TASK OBJECTIVE —
All of the data below must be reproduced word for word, but without its images.

== Segment start ==

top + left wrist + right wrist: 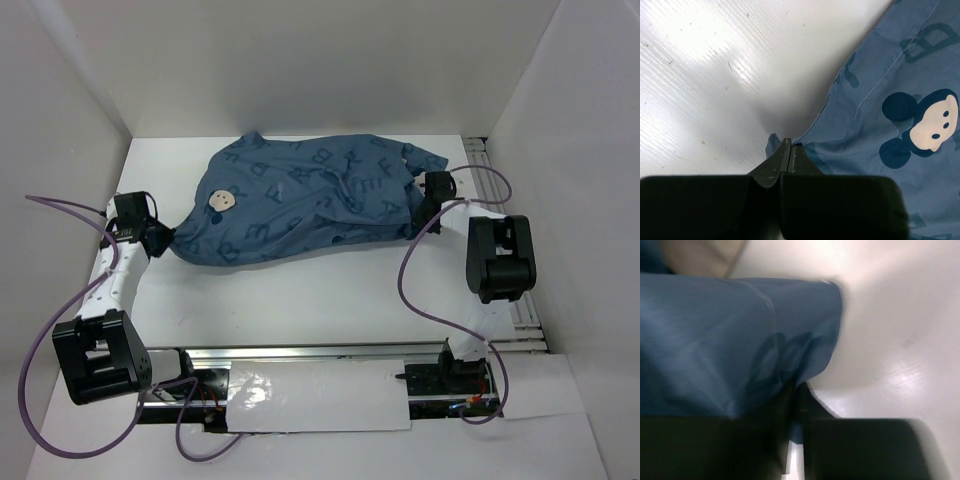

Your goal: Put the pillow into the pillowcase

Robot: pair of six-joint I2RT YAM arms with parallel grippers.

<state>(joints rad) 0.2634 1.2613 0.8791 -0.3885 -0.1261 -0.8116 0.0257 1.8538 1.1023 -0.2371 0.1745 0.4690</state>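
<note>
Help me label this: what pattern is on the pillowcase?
The pillowcase: dusty blue, darker letters, a mouse face; top external view.

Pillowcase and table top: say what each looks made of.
The pillowcase looks like thin woven cloth, likely cotton, matte: soft creases, stitched hem line, printed letters. The table top looks like white ribbed plastic sheet, semi-gloss: fine parallel ridges and glare, though the exact material is unclear.

The pillowcase (310,200) lies on the table (300,290), in its far half, stretched from left to right. The left gripper (160,238) sits at its near left corner, pinching the cloth there. The right gripper (428,190) sits at its right end, the cloth's edge caught between its fingers. A rail (330,352) runs along the table's near edge.
</note>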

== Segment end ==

SOLUTION TO THE EXERCISE —
top + left wrist + right wrist: 

Your goal: Put the pillow into the pillowcase

Robot: pair of six-joint I2RT YAM arms with parallel grippers.

<state>(joints rad) 0.2634 1.2613 0.8791 -0.3885 -0.1261 -0.8116 0.0257 1.8538 1.1023 -0.2371 0.1745 0.4690</state>
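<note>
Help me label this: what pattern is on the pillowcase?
The pillowcase: dusty blue, darker letters, a mouse face; top external view.

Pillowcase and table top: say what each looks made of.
The pillowcase looks like thin woven cloth, likely cotton, matte: soft creases, stitched hem line, printed letters. The table top looks like white ribbed plastic sheet, semi-gloss: fine parallel ridges and glare, though the exact material is unclear.

The pillowcase (310,200) lies on the table (300,290), in its far half, stretched from left to right. The left gripper (160,238) sits at its near left corner, pinching the cloth there. The right gripper (428,190) sits at its right end, the cloth's edge caught between its fingers. A rail (330,352) runs along the table's near edge.
</note>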

Thus the exercise is complete.